Task statement =>
From the first line to the last, output the material exactly.

Data for this exercise =>
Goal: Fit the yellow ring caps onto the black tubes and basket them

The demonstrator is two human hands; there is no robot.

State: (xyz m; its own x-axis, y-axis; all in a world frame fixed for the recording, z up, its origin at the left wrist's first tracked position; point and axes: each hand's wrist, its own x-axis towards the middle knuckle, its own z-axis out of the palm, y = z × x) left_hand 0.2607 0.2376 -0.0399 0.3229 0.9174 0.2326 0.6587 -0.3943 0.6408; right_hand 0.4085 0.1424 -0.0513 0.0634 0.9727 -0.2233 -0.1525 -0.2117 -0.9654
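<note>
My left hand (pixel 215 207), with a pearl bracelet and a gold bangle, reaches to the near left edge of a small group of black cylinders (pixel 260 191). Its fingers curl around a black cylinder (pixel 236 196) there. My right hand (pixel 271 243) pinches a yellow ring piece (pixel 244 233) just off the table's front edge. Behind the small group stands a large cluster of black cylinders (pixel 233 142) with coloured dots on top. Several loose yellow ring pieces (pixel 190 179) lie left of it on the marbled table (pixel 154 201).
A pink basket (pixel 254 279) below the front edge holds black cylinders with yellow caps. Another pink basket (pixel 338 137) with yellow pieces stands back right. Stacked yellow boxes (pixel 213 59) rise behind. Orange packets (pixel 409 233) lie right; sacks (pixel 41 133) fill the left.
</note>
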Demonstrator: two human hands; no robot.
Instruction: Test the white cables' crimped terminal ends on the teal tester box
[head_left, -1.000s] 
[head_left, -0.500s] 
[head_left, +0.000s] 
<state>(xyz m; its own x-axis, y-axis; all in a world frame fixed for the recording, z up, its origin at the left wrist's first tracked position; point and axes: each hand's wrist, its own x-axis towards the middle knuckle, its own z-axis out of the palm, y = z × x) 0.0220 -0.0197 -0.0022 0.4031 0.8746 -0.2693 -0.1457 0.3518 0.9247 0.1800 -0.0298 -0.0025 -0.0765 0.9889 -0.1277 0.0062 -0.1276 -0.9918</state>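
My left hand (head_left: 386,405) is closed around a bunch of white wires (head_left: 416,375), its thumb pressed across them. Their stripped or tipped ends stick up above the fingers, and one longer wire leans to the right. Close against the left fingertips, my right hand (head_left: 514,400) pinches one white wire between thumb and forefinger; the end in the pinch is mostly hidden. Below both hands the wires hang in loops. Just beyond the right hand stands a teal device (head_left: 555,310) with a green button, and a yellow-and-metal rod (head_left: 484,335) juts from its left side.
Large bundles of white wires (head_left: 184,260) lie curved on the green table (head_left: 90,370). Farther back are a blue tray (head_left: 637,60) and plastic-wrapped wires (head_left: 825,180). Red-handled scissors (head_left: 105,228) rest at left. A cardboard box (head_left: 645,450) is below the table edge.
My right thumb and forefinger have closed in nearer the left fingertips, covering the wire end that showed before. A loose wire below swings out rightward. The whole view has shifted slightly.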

Answer space =>
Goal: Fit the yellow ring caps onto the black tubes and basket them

The demonstrator is two human hands; there is no robot.

State: (xyz m; its own x-axis, y-axis; all in a world frame fixed for the recording, z up, its origin at the left wrist's first tracked position; point and axes: each hand's wrist, its own x-axis towards the middle knuckle, its own z-axis out of the palm, y = z × x) left_hand 0.2607 0.2376 -0.0399 0.3229 0.9174 0.2326 0.6587 -0.3943 0.6408; right_hand 0.4085 0.1424 -0.0513 0.0634 0.9727 -0.2233 -0.1525 -0.2117 -0.9654
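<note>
My left hand (pixel 215 207), with a pearl bracelet and a gold bangle, reaches to the near left edge of a small group of black cylinders (pixel 260 191). Its fingers curl around a black cylinder (pixel 236 196) there. My right hand (pixel 271 243) pinches a yellow ring piece (pixel 244 233) just off the table's front edge. Behind the small group stands a large cluster of black cylinders (pixel 233 142) with coloured dots on top. Several loose yellow ring pieces (pixel 190 179) lie left of it on the marbled table (pixel 154 201).
A pink basket (pixel 254 279) below the front edge holds black cylinders with yellow caps. Another pink basket (pixel 338 137) with yellow pieces stands back right. Stacked yellow boxes (pixel 213 59) rise behind. Orange packets (pixel 409 233) lie right; sacks (pixel 41 133) fill the left.
</note>
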Demonstrator: two human hands; no robot.
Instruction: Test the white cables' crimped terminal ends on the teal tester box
[head_left, -1.000s] 
[head_left, -0.500s] 
[head_left, +0.000s] 
<state>(xyz m; its own x-axis, y-axis; all in a world frame fixed for the recording, z up, its origin at the left wrist's first tracked position; point and axes: each hand's wrist, its own x-axis towards the middle knuckle, its own z-axis out of the palm, y = z × x) 0.0220 -0.0197 -0.0022 0.4031 0.8746 -0.2693 -0.1457 0.3518 0.9247 0.1800 -0.0298 -0.0025 -0.0765 0.9889 -0.1277 0.0062 -0.1276 -0.9918</state>
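My left hand (head_left: 386,405) is closed around a bunch of white wires (head_left: 416,375), its thumb pressed across them. Their stripped or tipped ends stick up above the fingers, and one longer wire leans to the right. Close against the left fingertips, my right hand (head_left: 514,400) pinches one white wire between thumb and forefinger; the end in the pinch is mostly hidden. Below both hands the wires hang in loops. Just beyond the right hand stands a teal device (head_left: 555,310) with a green button, and a yellow-and-metal rod (head_left: 484,335) juts from its left side.
Large bundles of white wires (head_left: 184,260) lie curved on the green table (head_left: 90,370). Farther back are a blue tray (head_left: 637,60) and plastic-wrapped wires (head_left: 825,180). Red-handled scissors (head_left: 105,228) rest at left. A cardboard box (head_left: 645,450) is below the table edge.
My right thumb and forefinger have closed in nearer the left fingertips, covering the wire end that showed before. A loose wire below swings out rightward. The whole view has shifted slightly.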

That completes the answer.